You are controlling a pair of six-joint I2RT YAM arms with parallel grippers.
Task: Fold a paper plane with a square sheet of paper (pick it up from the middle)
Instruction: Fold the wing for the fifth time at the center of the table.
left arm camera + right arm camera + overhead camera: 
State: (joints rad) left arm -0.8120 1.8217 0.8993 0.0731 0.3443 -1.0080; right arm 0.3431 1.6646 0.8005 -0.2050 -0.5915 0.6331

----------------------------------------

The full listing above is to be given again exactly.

You are controlling a pair of six-joint I2RT YAM arms with parallel grippers.
Task: Fold a paper plane with a square sheet of paper (pick it up from the middle)
Instruction: Fold the wing for the fifth time at the center of the table.
left arm camera + right arm camera + overhead camera: 
State: (joints rad) left arm -0.8120 1.8217 0.8993 0.0731 0.3443 -1.0080; right arm 0.3431 1.6646 0.8005 -0.2050 -0.5915 0.6331

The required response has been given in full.